At last the people in a body
To the Town Hall came flocking:
‘Tis clear, cried they, our Mayor’s a noddy;
And as for our Corporation — shocking
To think we buy gowns lined with ermine
For dolts that can’t or won’t determine
What’s like to rid us of our vermin!
Rouse up, Sirs!

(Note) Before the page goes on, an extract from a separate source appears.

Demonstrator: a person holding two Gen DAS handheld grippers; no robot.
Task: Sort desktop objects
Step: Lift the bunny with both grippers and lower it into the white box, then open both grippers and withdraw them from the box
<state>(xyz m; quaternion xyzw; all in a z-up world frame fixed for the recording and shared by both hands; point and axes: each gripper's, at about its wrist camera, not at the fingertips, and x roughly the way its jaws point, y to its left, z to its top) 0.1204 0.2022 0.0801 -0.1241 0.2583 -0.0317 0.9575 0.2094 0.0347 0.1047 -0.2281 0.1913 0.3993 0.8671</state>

Give your brains a racking
To find the remedy we’re lacking,
Or, sure as fate, we’ll send you packing!
At this the Mayor and Corporation
Quaked with a mighty consternation.

An hour they sate in council,
At length the Mayor broke silence:
For a guilder I’d my ermine gown sell;
I wish I were a mile hence!
It’s easy to bid one rack one’s brain —
I’m sure my poor head aches again
I’ve scratched it so, and all in vain.
Oh for a trap, a trap, a trap!
Just as he said this, what should hap
At the chamber door but a gentle tap?
Bless us, cried the Mayor, what’s that?
(With the Corporation as he sate,
Looking little though wondrous fat);
Only a scraping of shoes on the mat?
Anything like the sound of a rat
Makes my heart go pit-a-pat!

Come In! — the Mayor cried, looking bigger:
And in did come the strangest figure!
His queer long coat from heel to head
Was half of yellow and half of red;
And he himself was tall and thin,
With sharp blue eyes, each like a pin,
And light loose hair, yet swarthy skin,
No tuft on cheek nor beard on chin,
But lips where smiles went out and in —
There was no guessing his kith and kin!
And nobody could enough admire
The tall man and his quaint attire:
Quoth one: It’s as my great-grandsire,
Starting up at the Trump of Doom’s tone,
Had walked this way from his painted tombstone!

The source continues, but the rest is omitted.